- _EXERCISE GOAL_
In the data below, find every line with the string "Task" and pull it out.

- _MATERIAL FOR THIS EXERCISE_
+++++
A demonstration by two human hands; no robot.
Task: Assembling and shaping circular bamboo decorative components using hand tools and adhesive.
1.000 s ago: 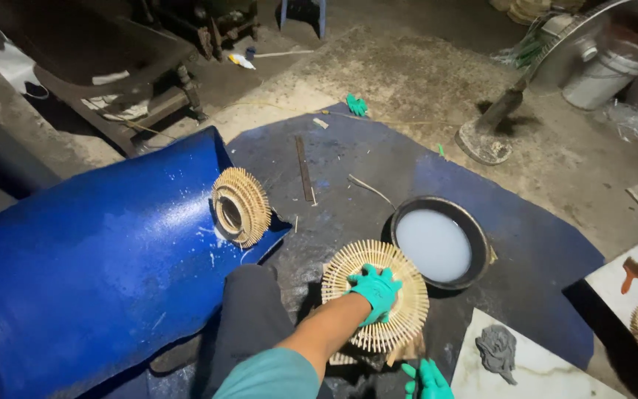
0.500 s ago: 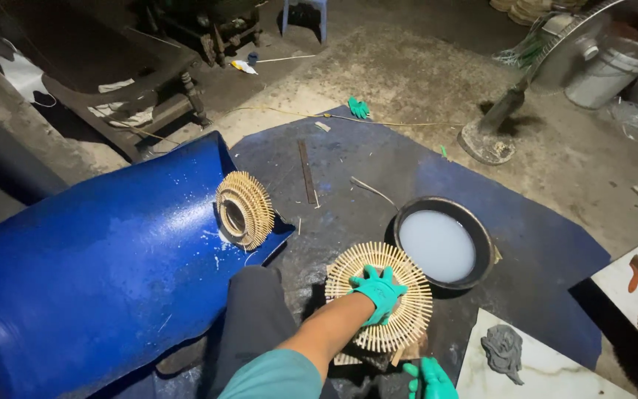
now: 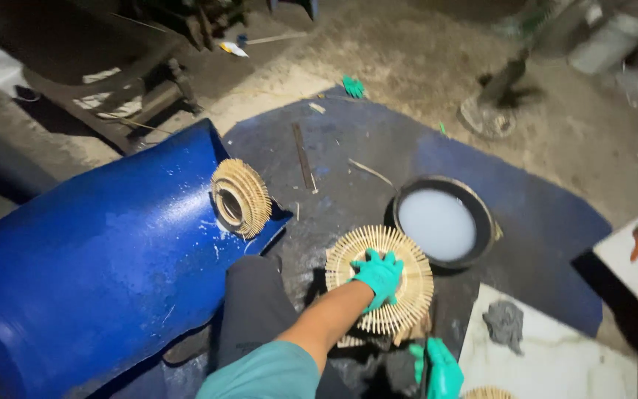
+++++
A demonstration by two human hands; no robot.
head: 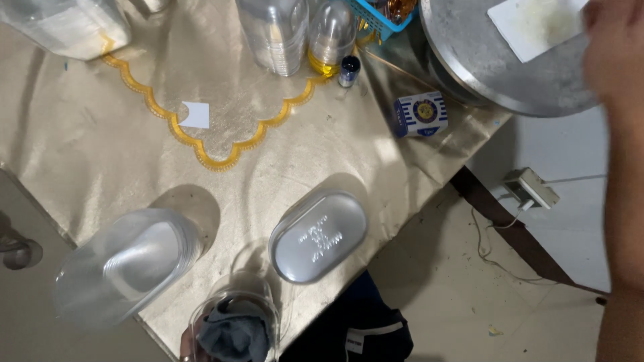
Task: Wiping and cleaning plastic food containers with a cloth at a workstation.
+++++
- _OUTPUT OF THE EXERCISE_
Task: Assembling and shaping circular bamboo decorative components using hand tools and adhesive.
Task: Wiping and cleaning plastic food containers with a cloth at a workstation.

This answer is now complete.